The Founding Fathers were of this mindset as well. Although they differed in personalities and even in their conception of a truly moral society, they understood that the self-made man is not someone who must free himself from a given set of moral principles (something we see later most prominently in Nietzsche) but must be free to be guided by the divine order of things.
Burton’s examination of Douglass’ life, finally, teeters on the verge of dismissing altogether the idea of the American Dream and every American’s right to the “pursuit of happiness.” By placing Douglass as just a counterpart to someone like Brummel, Burton minimizes the metaphysical, political, and spiritual significance of Douglass.
Although I favor approaching cultural criticism by comparing and contrasting high and low culture, there are moments in intellectual and political history that point to the importance of preserving one’s God-given human dignity and celebrating achievements that transcend the historical moment, that escape any facile reductionist analysis. Douglass personified such dignity and accomplishment, as did the Founders, and there is a sense of the sacred in what they did that ought not to be equalized with the profane and fleeting.
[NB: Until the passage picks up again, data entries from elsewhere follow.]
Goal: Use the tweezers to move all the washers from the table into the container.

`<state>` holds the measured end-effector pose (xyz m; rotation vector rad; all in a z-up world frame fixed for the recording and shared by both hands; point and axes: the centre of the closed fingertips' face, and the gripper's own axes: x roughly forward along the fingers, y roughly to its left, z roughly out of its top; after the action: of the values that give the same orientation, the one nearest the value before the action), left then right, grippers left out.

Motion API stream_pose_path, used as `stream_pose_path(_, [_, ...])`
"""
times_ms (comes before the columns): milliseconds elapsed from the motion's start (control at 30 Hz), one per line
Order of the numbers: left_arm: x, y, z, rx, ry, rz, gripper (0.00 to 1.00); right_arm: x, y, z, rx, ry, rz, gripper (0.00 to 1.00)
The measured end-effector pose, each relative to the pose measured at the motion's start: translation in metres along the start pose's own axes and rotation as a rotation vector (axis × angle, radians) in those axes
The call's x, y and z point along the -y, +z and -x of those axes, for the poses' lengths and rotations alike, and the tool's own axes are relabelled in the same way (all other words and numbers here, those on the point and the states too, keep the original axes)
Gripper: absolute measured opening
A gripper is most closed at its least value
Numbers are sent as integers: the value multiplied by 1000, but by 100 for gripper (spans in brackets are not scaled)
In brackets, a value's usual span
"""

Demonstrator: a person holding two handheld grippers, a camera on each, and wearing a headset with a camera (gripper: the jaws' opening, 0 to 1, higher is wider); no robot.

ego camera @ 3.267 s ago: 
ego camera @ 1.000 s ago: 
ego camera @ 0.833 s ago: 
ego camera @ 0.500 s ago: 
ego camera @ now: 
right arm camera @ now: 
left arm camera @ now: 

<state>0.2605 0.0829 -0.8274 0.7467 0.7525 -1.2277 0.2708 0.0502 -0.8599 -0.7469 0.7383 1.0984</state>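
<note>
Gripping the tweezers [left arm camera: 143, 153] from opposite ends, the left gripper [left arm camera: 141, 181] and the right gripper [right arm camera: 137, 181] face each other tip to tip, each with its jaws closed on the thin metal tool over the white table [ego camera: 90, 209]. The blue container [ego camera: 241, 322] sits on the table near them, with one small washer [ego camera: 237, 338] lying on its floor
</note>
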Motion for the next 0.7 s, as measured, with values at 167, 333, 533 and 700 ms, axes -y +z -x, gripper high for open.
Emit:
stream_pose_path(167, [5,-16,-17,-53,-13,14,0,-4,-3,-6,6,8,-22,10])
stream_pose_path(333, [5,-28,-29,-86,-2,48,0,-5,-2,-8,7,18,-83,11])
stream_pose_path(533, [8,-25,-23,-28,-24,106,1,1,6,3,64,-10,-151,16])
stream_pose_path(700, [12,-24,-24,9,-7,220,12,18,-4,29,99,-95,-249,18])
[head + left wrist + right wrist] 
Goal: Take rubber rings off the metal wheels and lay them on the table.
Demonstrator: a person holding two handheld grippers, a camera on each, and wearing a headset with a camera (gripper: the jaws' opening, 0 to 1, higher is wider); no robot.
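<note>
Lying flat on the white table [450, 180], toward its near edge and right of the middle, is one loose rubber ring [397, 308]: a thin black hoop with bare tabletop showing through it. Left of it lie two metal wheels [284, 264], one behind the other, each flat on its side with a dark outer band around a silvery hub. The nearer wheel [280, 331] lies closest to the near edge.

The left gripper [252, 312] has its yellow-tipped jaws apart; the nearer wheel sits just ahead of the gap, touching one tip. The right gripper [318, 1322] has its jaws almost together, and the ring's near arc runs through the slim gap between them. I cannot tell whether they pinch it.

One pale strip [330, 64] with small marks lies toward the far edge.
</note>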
Burton’s thesis is that we all brand ourselves and that this has been going on for centuries. Who is a fake and who is real? In today’s internet culture, it is becoming harder and harder to discern whom we can trust, what is authentic or true, especially in the media. Intellectual life has almost disappeared because of a parade of pseudo-intellectuals peddling ideas they hardly understand under the guise of “expertise” that is little more than what can be fostered by their “influencer” status. Anything (and anyone) can become trademarked and reduced to a mere gimmick, yet one that can go “viral,” ushering in a Warholian 15 minutes of fame. It may get a lot of attention at first, but soon everyone tires of it and goes looking for another “god” and another “gimmick.”
Self-Made is an excellent historical survey of people who have explored the very meaning of personal freedom, even if indulging in purely narcissistic visions of the self. The book slightly falters because it doesn’t get into deeper philosophical and theological questions (although they are briefly alluded to in the introduction and conclusion of the book), remaining a cultural history only rather than one of ideas and their roots. To be sure, Burton’s intent is to show the threads that bind a variety of personae together: their intentions, passions, thoughts, and actions. The reader will learn about many figures who have become unfairly obscure, and Burton superbly navigates their stories via detailed historical research. But the question of human authenticity still remains: Who is fake and who is real? How do we define reality to begin with? Most importantly, what is human singularity and authenticity in relation to God? This last question especially deserves our continuous attention.